Tanya Davis is a spoken word artist from Prince Edward Island, who currently lives in Nova Scotia. In Davis’ song, “Art,” she touches on the incredible challenges that artists face to believe in their work enough to keep doing it. When you create and publish something that is your own, whether it is a painting, a poem, an essay, a website, a song, etc., it becomes a piece of yourself that you share with the world and it is thus painfully personal. Not only is there the possibility of negative reviews, there is also the more frightening possibility of getting no reviews at all. What’s more, if you choose to post your content on the internet, there can sometimes be little way of knowing how it is received either way.
When I was in high school we were lucky enough to be visited by Yann Martel, author of “The Life of Pi“. Responding to a student’s question, Martel described the disappointment he felt when some of his earlier works were rejected by publishing houses. He explained that because of the intimate nature of creative work, the rejections sometimes felt like personal insults although they were not always intended as such.

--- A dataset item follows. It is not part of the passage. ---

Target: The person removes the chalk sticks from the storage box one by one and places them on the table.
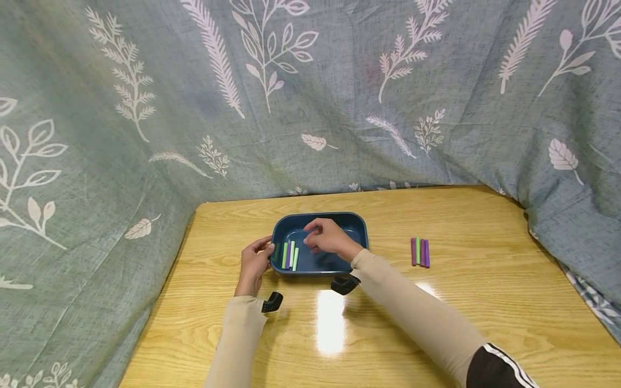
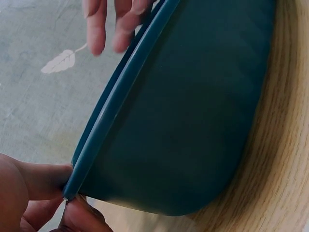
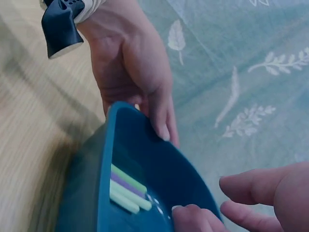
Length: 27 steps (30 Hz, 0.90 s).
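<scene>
A dark blue oblong tray (image 1: pixel 320 272) with raised walls stands on the table. My left hand (image 1: pixel 254 263) grips its left rim; in the left wrist view the thumb (image 2: pixel 46 181) lies on one side of the rim and fingers on the other. Over the inside of the tray is my right hand (image 1: pixel 327 237), its fingers loosely bent and holding nothing. Several slim sticks lie side by side at the tray's left end: a green stick (image 1: pixel 284 255), a purple stick (image 1: pixel 288 255) and pale green sticks (image 1: pixel 295 260). The right wrist view shows the same purple stick (image 3: pixel 126 186) below the right fingers.
On the wooden table (image 1: pixel 485 280), right of the tray, several more sticks lie in a row, a green stick (image 1: pixel 418 251) among purple ones (image 1: pixel 427 253). A grey-green leaf-patterned cloth (image 1: pixel 291 151) hangs behind the table and at both sides.
</scene>
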### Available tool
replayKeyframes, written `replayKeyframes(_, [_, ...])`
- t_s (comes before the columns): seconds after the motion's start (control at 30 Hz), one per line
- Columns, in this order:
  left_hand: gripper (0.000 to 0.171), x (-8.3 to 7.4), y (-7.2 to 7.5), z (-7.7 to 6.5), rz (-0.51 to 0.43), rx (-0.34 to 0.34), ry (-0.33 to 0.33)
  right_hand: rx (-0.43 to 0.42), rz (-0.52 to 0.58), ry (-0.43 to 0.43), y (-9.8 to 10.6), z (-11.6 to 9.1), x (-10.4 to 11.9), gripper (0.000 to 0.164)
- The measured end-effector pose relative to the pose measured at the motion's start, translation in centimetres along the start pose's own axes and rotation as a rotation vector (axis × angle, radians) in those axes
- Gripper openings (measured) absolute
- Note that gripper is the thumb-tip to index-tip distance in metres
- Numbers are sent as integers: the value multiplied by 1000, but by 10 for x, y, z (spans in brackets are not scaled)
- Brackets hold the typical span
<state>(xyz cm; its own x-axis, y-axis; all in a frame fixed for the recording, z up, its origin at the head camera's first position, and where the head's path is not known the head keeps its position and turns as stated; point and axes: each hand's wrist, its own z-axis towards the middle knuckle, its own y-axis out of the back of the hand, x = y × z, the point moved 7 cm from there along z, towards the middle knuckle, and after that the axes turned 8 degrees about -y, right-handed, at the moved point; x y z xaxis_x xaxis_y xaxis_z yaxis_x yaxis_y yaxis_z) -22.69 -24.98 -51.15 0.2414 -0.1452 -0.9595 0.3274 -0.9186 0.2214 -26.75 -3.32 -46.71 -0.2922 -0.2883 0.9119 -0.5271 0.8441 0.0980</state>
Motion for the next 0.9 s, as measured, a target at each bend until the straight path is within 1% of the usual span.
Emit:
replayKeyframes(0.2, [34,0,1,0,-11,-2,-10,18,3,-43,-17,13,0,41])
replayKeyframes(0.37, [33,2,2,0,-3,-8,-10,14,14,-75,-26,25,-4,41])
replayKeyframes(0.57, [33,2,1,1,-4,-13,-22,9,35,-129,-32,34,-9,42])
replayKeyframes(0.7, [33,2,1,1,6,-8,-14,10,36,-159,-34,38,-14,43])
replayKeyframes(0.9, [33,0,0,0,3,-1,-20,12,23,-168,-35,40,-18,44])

Many societies today, especially in the West, value and promote individualism. From a young age we are taught that we are unique; we are expected to have a favourite colour, song, movie, actor, shirt, etc. We are told we can do anything, that nothing is impossible. Yet as the production and, more importantly, the publication of creative content grows alongside new technologies, the prospects of publicity or social impact are diminished. In the cacophony of voices from blogs, magazines and websites, the uniqueness of the individual voice is muffled beyond distinction, and this can sometimes lead to frustrating feelings of futility. As Davis says, “I think of the significance of my opinions here. Is it significant to be giving them? Does anybody care?”
The reality is that when publishing creative work, you have about as much chance of making an impact as you do of becoming the next pop band on the Top 40. But let’s say someone does come across your creation through one of the various stratified links, likes, shares, retweets on social networks, or perhaps even a youtube sidebar. Your creation might touch one individual. It might be downloaded to a personal computer or kept on a handheld device and listened to on the subway. You might add new flavour to just one person’s day.
In a world of 7 billion people, isn’t this enough?